WORK INSTRUCTIONS
What you write should be an exact copy of the material, from its first line through the line containing "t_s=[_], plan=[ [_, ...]".

[Start of Attachment]

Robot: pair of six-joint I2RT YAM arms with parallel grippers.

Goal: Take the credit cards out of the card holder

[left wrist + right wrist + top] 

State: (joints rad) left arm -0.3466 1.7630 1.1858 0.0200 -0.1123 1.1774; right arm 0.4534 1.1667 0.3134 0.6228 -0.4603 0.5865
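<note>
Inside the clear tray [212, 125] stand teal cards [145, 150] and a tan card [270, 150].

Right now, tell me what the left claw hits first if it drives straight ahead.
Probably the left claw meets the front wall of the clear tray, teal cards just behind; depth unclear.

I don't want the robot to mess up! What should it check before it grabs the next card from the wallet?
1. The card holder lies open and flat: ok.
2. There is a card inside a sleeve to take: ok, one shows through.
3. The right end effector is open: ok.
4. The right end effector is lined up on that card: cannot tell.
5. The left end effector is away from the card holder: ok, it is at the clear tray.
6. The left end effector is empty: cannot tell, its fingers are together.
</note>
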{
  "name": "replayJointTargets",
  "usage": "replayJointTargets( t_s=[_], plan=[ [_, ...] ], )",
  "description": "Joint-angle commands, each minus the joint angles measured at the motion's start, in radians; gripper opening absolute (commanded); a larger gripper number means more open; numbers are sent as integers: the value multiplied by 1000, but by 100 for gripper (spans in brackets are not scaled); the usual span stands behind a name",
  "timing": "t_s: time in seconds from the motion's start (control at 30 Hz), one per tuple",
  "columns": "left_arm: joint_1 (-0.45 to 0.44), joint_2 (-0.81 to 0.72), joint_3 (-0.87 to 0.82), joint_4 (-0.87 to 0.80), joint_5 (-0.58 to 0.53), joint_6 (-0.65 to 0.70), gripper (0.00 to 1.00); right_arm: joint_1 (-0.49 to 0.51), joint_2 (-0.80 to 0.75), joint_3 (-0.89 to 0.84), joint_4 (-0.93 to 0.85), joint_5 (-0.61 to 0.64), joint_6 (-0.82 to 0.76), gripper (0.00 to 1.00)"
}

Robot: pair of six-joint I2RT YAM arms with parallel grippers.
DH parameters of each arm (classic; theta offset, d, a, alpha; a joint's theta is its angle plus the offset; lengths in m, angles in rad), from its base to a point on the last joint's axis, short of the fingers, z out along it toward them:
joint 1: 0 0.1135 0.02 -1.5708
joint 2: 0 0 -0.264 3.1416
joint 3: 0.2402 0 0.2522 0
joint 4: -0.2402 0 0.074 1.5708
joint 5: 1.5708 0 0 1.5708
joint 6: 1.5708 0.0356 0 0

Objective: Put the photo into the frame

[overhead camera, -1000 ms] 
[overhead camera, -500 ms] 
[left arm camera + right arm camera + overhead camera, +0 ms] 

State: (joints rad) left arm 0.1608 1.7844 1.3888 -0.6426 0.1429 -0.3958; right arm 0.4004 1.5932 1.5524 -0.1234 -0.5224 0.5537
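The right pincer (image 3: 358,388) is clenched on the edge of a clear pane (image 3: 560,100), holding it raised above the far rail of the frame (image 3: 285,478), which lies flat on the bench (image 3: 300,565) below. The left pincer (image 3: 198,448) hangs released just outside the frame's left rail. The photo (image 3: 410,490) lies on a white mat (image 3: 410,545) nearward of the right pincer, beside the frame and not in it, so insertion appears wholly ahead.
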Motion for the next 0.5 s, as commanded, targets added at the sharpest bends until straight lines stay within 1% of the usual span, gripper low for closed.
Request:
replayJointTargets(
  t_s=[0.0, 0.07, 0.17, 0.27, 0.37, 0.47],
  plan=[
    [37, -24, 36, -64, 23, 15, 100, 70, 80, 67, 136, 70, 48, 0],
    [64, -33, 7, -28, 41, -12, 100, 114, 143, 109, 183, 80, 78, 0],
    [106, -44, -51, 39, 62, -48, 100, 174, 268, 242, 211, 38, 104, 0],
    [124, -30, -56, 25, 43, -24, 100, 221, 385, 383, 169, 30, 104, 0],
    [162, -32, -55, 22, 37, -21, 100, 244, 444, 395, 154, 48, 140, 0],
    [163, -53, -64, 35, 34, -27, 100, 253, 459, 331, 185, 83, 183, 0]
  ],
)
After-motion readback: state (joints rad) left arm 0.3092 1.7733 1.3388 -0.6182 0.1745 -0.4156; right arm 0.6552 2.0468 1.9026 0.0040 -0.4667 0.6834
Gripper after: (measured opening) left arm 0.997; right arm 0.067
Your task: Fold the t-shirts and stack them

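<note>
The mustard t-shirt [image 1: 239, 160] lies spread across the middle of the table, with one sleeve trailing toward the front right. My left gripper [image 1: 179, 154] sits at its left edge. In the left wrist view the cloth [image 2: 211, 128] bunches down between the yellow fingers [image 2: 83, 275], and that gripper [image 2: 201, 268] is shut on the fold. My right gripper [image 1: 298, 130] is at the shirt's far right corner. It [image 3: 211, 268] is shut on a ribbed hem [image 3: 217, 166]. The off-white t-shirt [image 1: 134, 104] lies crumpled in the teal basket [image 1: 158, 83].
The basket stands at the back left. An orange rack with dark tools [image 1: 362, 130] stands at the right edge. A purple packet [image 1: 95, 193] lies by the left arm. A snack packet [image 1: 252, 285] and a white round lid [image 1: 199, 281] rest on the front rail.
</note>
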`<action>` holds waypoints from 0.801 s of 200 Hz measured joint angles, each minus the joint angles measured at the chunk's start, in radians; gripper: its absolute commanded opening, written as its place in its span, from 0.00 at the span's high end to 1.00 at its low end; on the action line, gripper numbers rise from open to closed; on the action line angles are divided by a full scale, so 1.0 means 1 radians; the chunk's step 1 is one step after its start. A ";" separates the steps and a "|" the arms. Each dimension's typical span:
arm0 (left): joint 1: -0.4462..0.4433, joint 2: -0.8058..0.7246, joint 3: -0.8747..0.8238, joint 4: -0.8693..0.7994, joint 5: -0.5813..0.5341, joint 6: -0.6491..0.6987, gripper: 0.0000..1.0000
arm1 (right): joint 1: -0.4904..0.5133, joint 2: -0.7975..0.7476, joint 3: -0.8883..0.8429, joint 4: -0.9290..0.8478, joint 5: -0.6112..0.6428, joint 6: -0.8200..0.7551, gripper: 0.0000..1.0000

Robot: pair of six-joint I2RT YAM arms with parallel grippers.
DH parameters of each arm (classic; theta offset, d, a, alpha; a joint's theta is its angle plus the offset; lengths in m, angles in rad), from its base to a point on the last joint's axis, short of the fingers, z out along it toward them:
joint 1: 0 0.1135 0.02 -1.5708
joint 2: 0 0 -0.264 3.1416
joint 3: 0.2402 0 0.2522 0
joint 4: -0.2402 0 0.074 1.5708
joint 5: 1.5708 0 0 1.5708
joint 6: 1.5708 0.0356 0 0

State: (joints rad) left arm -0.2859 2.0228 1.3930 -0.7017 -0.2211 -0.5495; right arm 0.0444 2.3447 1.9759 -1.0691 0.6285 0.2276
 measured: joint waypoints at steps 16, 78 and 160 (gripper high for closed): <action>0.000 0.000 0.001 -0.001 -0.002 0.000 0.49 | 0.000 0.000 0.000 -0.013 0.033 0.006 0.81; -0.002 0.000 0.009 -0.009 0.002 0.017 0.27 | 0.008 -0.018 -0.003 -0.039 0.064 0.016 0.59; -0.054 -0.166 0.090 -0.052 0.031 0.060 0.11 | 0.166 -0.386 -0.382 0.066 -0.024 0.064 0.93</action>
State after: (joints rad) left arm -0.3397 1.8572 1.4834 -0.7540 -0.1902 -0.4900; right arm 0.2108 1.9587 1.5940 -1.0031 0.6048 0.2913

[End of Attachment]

EXERCISE ANSWER
Robot: pair of six-joint I2RT YAM arms with parallel grippers.

Goal: Take the credit cards out of the card holder

[left wrist + right wrist + top] 

State: (joints rad) left arm -0.3466 1.7630 1.1858 0.0200 -0.1123 1.1774; right arm 0.4534 1.1667 0.3134 0.6228 -0.4603 0.5865
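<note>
Inside the clear tray [212, 125] stand teal cards [145, 150] and a tan card [270, 150].

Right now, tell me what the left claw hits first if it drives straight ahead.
Probably the left claw meets the front wall of the clear tray, teal cards just behind; depth unclear.

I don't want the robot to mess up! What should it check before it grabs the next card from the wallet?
1. The card holder lies open and flat: ok.
2. There is a card inside a sleeve to take: ok, one shows through.
3. The right end effector is open: ok.
4. The right end effector is lined up on that card: cannot tell.
5. The left end effector is away from the card holder: ok, it is at the clear tray.
6. The left end effector is empty: cannot tell, its fingers are together.
</note>
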{
  "name": "replayJointTargets",
  "usage": "replayJointTargets( t_s=[_], plan=[ [_, ...] ], )",

Nothing remains to be done, and the exercise is complete.